Supplied records
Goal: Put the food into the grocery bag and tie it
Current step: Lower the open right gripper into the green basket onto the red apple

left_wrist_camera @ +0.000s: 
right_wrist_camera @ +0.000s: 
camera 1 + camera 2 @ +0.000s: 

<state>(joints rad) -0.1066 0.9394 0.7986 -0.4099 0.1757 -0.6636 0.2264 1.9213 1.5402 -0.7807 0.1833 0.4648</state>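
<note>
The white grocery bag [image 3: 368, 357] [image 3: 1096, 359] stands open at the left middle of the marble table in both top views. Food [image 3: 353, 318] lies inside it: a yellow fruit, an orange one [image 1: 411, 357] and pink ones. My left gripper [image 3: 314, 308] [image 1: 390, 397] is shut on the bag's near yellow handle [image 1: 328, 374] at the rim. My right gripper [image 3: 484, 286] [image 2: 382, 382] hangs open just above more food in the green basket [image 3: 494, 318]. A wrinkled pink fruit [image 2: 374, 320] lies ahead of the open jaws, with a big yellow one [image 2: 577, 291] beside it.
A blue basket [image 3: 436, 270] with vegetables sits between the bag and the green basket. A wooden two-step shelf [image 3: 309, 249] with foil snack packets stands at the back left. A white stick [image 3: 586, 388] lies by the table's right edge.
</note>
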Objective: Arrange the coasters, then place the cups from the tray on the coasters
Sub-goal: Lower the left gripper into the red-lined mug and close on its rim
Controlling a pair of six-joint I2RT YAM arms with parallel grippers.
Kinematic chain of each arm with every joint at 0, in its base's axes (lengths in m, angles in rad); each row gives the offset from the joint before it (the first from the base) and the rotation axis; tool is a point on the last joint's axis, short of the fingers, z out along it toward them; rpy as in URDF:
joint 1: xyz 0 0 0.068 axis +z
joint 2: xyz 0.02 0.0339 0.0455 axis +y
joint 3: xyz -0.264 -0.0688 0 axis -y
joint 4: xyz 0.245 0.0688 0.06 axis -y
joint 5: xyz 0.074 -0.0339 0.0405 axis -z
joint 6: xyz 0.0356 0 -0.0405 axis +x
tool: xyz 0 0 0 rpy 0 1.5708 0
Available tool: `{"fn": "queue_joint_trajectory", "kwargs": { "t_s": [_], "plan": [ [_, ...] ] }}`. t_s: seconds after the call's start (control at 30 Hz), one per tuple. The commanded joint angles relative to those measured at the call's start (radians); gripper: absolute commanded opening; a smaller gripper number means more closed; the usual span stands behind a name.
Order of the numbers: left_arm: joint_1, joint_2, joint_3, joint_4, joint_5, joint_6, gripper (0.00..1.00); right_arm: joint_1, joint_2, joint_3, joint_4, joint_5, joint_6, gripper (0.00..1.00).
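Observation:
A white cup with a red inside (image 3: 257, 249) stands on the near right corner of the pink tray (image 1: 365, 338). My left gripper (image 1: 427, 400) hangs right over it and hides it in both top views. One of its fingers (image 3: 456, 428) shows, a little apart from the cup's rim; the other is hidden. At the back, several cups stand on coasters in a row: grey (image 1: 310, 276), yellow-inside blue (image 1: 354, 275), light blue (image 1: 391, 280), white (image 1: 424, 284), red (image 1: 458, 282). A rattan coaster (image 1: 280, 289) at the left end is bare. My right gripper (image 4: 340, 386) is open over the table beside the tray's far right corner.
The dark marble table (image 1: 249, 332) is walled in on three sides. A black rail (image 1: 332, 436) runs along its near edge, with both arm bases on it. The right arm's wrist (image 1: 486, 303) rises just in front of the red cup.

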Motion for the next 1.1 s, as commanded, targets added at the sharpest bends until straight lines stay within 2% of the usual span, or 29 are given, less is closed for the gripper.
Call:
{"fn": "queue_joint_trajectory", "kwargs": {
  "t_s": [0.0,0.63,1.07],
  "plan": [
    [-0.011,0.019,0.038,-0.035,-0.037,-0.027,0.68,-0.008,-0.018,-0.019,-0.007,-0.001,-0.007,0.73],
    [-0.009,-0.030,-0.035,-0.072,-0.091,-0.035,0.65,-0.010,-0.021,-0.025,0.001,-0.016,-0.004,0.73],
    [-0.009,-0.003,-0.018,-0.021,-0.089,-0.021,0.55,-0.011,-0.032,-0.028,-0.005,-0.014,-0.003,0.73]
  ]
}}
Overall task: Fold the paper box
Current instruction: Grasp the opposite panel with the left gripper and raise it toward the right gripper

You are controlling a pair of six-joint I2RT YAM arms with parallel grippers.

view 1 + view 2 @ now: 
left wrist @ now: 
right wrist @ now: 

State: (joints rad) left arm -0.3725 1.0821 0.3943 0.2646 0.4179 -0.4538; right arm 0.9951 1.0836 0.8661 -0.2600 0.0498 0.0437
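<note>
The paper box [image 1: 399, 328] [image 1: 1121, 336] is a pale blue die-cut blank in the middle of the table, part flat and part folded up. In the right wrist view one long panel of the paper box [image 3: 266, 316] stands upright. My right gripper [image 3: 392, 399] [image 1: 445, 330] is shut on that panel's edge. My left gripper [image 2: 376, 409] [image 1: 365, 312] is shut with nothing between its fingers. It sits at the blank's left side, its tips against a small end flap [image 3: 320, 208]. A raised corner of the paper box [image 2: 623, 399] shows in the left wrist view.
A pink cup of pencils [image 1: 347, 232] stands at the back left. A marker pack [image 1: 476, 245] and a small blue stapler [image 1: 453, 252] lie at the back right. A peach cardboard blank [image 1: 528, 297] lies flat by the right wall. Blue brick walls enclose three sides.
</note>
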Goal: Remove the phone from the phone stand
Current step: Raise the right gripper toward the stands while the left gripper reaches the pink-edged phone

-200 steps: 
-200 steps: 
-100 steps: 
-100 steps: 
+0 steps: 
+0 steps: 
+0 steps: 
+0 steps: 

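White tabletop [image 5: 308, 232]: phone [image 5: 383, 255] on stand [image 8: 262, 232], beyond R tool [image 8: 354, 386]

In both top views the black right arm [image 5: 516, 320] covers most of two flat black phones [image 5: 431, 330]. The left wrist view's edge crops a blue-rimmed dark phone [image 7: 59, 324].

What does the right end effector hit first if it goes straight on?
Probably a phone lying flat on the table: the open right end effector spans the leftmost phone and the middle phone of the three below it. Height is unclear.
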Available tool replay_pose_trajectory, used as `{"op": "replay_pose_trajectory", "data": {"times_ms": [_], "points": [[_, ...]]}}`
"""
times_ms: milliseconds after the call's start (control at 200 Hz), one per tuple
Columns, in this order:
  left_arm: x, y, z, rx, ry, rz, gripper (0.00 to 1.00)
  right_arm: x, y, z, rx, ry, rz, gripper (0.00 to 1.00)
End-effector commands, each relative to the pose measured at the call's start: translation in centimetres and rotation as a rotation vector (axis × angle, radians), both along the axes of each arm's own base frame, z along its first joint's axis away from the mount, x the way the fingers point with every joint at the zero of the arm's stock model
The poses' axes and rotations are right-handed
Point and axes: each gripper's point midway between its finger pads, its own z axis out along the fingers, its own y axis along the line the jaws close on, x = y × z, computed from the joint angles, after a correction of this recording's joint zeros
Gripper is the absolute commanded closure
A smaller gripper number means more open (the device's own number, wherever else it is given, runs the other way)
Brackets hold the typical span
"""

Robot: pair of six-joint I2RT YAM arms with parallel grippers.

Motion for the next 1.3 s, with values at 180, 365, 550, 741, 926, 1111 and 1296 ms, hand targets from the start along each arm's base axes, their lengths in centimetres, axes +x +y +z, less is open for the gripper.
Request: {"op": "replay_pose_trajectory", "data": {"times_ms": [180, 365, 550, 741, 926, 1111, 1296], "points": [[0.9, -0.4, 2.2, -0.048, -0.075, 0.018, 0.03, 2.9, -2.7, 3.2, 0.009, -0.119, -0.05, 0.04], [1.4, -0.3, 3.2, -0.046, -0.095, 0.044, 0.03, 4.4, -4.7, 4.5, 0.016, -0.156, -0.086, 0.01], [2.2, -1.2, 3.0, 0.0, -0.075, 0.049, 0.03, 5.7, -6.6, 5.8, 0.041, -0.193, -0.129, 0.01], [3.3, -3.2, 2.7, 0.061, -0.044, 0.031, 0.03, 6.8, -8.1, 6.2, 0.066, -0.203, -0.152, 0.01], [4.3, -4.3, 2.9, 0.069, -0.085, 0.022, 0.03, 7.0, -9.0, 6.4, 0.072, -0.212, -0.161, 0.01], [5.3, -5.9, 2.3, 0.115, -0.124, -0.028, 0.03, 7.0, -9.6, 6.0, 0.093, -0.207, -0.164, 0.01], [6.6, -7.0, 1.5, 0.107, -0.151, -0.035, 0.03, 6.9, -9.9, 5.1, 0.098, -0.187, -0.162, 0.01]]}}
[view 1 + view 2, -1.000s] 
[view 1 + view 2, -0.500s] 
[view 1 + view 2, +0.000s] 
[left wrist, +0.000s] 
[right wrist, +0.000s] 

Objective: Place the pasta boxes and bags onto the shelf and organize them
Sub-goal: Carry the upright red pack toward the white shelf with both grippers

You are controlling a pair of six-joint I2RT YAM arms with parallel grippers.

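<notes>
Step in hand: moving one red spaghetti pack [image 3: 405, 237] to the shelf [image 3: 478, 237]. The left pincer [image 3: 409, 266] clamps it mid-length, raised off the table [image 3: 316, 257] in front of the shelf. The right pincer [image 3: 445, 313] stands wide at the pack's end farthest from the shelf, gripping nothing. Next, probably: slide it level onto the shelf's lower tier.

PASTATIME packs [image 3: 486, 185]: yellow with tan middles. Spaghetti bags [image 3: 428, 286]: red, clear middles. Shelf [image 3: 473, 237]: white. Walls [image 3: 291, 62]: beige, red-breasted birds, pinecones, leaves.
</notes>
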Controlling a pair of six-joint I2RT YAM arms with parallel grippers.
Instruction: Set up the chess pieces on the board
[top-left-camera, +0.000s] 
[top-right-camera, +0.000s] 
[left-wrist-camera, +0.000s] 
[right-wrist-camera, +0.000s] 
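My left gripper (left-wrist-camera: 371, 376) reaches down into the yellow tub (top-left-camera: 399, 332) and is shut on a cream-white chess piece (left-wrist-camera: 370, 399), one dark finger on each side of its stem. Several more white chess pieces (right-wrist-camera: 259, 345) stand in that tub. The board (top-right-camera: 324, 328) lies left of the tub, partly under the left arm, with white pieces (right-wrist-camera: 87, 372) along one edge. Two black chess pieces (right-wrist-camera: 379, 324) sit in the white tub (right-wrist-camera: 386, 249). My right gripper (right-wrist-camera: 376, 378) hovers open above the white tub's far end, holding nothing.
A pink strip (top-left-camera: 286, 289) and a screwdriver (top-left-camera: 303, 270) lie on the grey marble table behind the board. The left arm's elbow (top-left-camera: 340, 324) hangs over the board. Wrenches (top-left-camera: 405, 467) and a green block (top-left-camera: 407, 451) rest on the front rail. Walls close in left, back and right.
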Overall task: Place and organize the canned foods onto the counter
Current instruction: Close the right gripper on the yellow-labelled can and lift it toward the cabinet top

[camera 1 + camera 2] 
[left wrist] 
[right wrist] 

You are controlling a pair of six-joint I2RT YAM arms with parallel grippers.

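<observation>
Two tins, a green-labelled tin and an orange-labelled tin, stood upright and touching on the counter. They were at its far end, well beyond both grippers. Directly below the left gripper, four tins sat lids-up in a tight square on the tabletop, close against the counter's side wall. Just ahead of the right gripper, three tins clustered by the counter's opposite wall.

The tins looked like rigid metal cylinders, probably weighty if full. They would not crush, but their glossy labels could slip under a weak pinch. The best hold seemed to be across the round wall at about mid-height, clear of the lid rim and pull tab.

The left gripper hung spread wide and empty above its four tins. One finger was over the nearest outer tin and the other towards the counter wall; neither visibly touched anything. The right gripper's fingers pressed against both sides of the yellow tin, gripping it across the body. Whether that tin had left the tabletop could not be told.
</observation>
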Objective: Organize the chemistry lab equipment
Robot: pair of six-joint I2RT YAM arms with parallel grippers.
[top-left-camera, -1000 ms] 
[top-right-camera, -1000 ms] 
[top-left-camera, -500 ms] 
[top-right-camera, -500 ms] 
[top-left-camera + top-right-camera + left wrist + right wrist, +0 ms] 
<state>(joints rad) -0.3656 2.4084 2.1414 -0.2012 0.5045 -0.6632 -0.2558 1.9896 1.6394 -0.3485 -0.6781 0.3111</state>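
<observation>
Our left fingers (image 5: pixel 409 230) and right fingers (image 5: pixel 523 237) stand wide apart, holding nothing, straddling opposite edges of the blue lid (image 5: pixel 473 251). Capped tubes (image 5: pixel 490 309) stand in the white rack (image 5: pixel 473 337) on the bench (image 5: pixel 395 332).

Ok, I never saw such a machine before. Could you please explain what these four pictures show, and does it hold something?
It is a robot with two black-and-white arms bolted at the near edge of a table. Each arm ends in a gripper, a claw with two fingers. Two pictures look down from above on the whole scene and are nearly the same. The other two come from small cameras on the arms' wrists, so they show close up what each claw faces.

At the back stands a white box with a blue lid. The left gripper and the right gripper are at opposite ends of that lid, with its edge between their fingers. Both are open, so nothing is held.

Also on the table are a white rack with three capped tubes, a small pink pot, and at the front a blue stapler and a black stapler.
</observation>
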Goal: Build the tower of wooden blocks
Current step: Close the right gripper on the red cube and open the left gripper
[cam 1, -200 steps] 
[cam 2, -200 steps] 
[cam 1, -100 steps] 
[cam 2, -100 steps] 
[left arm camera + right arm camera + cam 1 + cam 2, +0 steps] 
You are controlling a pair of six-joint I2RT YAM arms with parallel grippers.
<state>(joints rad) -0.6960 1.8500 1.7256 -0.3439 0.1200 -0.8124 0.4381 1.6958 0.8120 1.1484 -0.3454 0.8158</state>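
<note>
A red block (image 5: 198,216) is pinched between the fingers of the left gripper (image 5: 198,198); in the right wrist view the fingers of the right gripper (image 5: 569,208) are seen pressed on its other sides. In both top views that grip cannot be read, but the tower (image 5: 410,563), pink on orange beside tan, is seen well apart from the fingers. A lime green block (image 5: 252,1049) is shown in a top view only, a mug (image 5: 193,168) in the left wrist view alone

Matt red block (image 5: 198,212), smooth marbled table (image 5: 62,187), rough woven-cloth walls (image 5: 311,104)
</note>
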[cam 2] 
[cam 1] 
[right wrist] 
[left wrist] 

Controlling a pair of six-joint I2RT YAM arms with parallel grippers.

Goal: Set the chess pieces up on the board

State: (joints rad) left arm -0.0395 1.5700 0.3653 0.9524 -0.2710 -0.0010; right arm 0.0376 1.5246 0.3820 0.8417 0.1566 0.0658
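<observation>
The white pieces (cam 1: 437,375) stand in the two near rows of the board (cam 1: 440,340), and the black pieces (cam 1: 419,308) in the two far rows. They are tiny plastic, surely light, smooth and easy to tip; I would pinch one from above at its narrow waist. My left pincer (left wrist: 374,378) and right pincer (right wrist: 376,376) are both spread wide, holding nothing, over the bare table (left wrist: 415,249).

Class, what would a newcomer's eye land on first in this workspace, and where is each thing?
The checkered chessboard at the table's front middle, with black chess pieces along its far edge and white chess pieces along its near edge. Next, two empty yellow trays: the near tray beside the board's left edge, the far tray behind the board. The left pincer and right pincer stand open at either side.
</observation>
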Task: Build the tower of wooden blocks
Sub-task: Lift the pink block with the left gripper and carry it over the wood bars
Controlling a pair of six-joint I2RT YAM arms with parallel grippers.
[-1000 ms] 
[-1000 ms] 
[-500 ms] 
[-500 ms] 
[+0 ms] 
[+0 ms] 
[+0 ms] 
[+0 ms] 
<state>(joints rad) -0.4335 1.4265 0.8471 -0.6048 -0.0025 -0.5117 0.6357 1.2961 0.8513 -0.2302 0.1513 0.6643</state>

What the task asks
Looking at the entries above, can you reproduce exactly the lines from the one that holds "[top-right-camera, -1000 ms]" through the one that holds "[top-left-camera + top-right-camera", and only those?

Answer area
[top-right-camera, -1000 ms] 
[top-left-camera, -500 ms] 
[top-right-camera, -500 ms] 
[top-left-camera + top-right-camera + left wrist + right wrist, +0 ms] 

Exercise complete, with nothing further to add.